As the students bring their diverse life experiences to bear in their reading, writing, and class discussions, they practice giving—albeit imperfectly, at times—and complicate their understanding of queerness and one another. They express different interpretations of what it means to come out, espouse conflicting positions about the appropriateness of assigning gendered labels to fictional characters, and move both toward and away from trans-ally and trans communities. We also witness how students move with respect to racist and antiracist ideas, and how they make sense of tensions in their religious communities and families. In some moments, we see students pulled into the embrace of communities that support their empowerment; in others, they push themselves away from these communities as acts of self-preservation against homophobia, transphobia, and racism. When students read and discuss literature depicting LGBTQ+ characters’ family dynamics, for example, they critique their own experiences being policed by family about their gender, but they also try to empathize with the fear and grief that parents of trans children might experience. Throughout their discussions, Blackburn attempts to hold space for students to change their mind, learn from one another, and be pulled by their classmates toward new understandings, preparing them to continue evolving in how they conceptualize other people’s identities as well as their own.

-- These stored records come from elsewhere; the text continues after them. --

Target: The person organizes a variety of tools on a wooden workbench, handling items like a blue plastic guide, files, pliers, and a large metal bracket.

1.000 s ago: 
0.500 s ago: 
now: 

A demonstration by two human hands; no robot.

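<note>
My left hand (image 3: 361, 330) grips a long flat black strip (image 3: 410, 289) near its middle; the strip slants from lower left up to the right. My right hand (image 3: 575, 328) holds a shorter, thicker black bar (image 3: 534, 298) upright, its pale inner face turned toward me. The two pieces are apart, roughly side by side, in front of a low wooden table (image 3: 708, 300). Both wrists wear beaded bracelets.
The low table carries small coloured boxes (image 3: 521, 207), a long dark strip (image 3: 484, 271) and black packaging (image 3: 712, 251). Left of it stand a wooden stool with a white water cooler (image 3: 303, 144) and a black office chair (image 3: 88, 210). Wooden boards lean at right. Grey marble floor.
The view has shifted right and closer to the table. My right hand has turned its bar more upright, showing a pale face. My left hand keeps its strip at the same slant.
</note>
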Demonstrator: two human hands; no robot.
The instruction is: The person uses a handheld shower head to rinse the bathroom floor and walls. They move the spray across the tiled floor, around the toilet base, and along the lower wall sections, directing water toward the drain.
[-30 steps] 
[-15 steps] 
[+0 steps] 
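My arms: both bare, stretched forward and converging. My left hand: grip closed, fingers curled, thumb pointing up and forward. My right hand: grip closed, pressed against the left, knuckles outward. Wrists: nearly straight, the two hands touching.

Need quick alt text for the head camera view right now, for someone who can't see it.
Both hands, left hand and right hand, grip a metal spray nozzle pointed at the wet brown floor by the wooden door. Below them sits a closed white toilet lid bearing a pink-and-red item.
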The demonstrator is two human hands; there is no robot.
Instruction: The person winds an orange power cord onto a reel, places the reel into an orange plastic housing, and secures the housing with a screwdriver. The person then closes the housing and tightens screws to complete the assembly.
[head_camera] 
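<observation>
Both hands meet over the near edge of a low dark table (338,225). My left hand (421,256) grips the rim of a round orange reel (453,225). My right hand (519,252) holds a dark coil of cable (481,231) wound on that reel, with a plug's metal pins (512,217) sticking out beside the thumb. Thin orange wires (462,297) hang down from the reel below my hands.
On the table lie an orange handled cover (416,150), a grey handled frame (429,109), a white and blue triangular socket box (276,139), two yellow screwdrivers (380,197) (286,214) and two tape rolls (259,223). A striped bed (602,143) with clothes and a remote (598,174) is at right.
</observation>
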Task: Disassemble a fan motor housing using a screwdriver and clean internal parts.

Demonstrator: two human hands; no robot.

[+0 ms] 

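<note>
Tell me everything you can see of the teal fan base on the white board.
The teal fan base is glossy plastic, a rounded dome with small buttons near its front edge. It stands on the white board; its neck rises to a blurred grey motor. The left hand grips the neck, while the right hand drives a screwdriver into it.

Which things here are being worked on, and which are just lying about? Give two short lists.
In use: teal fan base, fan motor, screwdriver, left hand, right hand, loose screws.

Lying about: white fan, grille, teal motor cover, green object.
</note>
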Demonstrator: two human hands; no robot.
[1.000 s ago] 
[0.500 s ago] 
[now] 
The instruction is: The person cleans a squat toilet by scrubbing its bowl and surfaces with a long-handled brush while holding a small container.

Moving Across Differences points to the urgent need for continued research on the experiences of LGBTQ+ students in schools and classrooms that strive to maintain queer-friendly learning environments. While many teachers who work with diverse groups of students want to promote their safety and inclusion, they are not all prepared to facilitate discussions about LGBTQ+ literature, and they will need support to create space in their classrooms for students to practice fluidity and movement. While Blackburn provides detailed unit plans from her course in the appendix, these do not contain much in the way of practical guidance to help teachers structure classroom discussions or activities. The plans lack mechanisms for centering student voices in the lesson planning process. Future studies might examine how teachers can partner with queer youth in the design and implementation of literacy curricula. They may consider how elevating LGBTQ+ youth voices can contribute to a queering of the classroom.
Transforming our schools and society into more compassionate and accepting spaces, where queer students and teachers can exist free of oppression, first requires healing:
Those who have survived the damages must do everything in their power to prevent their continuation. They must do everything in their power to heal. But so, too, must those who have inflicted the damages. They must take responsibility not only for what they have done but also for what they have benefited from. Without doing so, they cannot heal.
The radical possibility of classrooms like Blackburn’s, where young people have the freedom to shift in their ideas about sexuality, gender, race, religion, and family as they read and discuss diverse LGBTQ+ literature, is exactly what is at stake in efforts to prohibit discussions about sexuality and gender identity in schools. When we move closer to people who are different from us—and when we give (but not necessarily forgive) in our encounters—we establish the intimacy needed to pull one another toward new ways of understanding our differences, and closer to a kinder and more just world.